Epithelial Systems Biology Laboratory, Systems Biology Center, National Heart, Lung, and Blood Institute, National Institutes of Health, Bethesda, Maryland, USA.
Yenepoya Research Center, Yenepoya (Deemed to be University), Mangalore, India.
Br J Pharmacol. 2021 Mar;178(6):1426-1444. doi: 10.1111/bph.15352. Epub 2021 Feb 14.
The peptide hormone vasopressin regulates water transport in the renal collecting duct largely via the V receptor, which triggers a cAMP-mediated activation of a PKA-dependent signalling network. The protein kinases downstream from PKA have not been fully identified or mapped to regulated phosphoproteins.
We carried out systems-level analysis of large-scale phosphoproteomic data quantifying vasopressin-induced changes in phosphorylation in aquaporin-2-expressing cultured collecting duct (mpkCCD) cells. Quantification was done using stable isotope labelling (SILAC method).

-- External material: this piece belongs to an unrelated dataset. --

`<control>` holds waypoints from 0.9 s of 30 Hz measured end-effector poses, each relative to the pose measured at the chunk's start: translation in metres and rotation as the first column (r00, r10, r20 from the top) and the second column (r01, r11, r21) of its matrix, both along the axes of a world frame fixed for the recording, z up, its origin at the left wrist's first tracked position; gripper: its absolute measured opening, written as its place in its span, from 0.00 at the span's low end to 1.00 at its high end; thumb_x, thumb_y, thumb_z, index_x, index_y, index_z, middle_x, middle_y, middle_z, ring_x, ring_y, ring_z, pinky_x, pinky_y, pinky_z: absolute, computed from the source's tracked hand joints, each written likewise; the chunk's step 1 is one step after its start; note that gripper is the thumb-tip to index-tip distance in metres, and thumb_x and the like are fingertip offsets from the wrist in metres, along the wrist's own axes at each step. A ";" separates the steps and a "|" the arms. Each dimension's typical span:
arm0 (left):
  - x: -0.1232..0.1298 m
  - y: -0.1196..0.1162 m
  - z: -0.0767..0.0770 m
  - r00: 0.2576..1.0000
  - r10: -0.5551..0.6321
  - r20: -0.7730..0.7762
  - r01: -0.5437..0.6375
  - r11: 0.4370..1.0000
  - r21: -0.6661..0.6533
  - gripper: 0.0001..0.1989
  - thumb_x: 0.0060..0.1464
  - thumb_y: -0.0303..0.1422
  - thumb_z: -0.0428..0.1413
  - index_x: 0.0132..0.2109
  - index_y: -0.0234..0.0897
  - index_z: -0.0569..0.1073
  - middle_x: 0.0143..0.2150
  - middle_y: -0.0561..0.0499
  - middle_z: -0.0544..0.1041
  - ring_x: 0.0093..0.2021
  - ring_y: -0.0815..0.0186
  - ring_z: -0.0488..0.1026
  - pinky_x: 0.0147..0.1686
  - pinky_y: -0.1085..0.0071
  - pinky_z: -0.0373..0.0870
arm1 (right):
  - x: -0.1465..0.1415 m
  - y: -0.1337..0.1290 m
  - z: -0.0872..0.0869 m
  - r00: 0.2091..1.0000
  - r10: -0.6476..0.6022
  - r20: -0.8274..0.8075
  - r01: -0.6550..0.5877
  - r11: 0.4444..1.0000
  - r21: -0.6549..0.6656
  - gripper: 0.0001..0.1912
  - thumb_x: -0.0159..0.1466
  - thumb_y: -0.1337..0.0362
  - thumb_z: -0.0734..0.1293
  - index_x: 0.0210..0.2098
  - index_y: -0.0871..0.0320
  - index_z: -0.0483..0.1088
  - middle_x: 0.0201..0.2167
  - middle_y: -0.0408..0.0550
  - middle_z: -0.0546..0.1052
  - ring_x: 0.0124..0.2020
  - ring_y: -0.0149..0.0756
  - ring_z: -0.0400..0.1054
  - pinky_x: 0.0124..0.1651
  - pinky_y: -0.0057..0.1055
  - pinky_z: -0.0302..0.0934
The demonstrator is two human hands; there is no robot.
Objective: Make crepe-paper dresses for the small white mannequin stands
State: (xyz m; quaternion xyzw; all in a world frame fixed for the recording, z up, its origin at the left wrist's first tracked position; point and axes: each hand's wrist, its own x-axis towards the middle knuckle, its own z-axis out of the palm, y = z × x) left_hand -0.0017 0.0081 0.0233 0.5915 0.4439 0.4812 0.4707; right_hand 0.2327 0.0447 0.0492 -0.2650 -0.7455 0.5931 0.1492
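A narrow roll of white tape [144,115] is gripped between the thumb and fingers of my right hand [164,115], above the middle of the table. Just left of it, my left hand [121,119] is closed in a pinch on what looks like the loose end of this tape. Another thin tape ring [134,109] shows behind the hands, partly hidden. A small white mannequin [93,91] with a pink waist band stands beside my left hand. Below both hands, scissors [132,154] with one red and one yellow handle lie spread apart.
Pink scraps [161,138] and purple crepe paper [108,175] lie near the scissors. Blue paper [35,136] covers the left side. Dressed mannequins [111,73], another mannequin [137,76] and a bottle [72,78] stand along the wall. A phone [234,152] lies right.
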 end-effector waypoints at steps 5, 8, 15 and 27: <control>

Six hundred forty phosphopeptides were quantified. Stringent statistical analysis identified significant changes in response to vasopressin in 429 of these phosphopeptides. The corresponding phosphoproteins were mapped to known vasopressin-regulated cellular processes. The vasopressin-regulated sites were classified according to the sequences surrounding the phosphorylated amino acids giving 11 groups. Among the vasopressin-regulated phosphoproteins were 25 distinct protein kinases. Among these, six plus PKA appeared to account for phosphorylation of about 81% of the 313 vasopressin-regulated phosphorylation sites. The six downstream kinases were salt-inducible kinase 2 (Sik2), cyclin-dependent kinase 18 (Cdk18), calmodulin-dependent kinase kinase 2 (Camkk2), protein kinase D2 (Prkd2), mitogen-activated kinase 3 (Mapk3) and myosin light chain kinase (Mylk).
In V receptor-mediated signalling, PKA is at the head of a complex network that includes at least six downstream vasopressin-regulated protein kinases that are prime targets for future study. The extensive phosphoproteomic data reported in this study are provided as a web-based data resource for future studies of GPCRs.
肽激素血管升压素通过 V 受体调节肾脏集合管中的水转运,该受体触发 cAMP 介导的 PKA 依赖性信号网络激活。PKA 下游的蛋白激酶尚未被完全鉴定或映射到受调控的磷酸化蛋白上。
我们对大规模磷酸蛋白质组学数据进行了系统水平分析,定量测量了血管升压素诱导的表达水通道蛋白-2 的培养集合管(mpkCCD)细胞中磷酸化的变化。使用稳定同位素标记(SILAC 方法)进行定量。
定量了 644 个磷酸肽。严格的统计分析确定了其中 429 个磷酸肽对血管升压素反应的显著变化。相应的磷酸化蛋白被映射到已知的血管升压素调节的细胞过程。根据磷酸化氨基酸周围的序列对血管升压素调节的位点进行分类,得到 11 个组。在血管升压素调节的磷酸化蛋白中,有 25 种不同的蛋白激酶。其中,加上 PKA,这六种激酶似乎占了 313 个血管升压素调节磷酸化位点中约 81%的磷酸化。这六种下游激酶分别是盐诱导激酶 2(Sik2)、周期蛋白依赖性激酶 18(Cdk18)、钙调蛋白依赖性激酶激酶 2(Camkk2)、蛋白激酶 D2(Prkd2)、丝裂原激活蛋白激酶 3(Mapk3)和肌球蛋白轻链激酶(Mylk)。
在 V 受体介导的信号转导中,PKA 位于一个复杂网络的顶端,该网络至少包括六种下游的血管升压素调节蛋白激酶,它们是未来研究的主要目标。本研究报告的广泛的磷酸蛋白质组学数据作为未来 GPCR 研究的基于网络的数据库提供。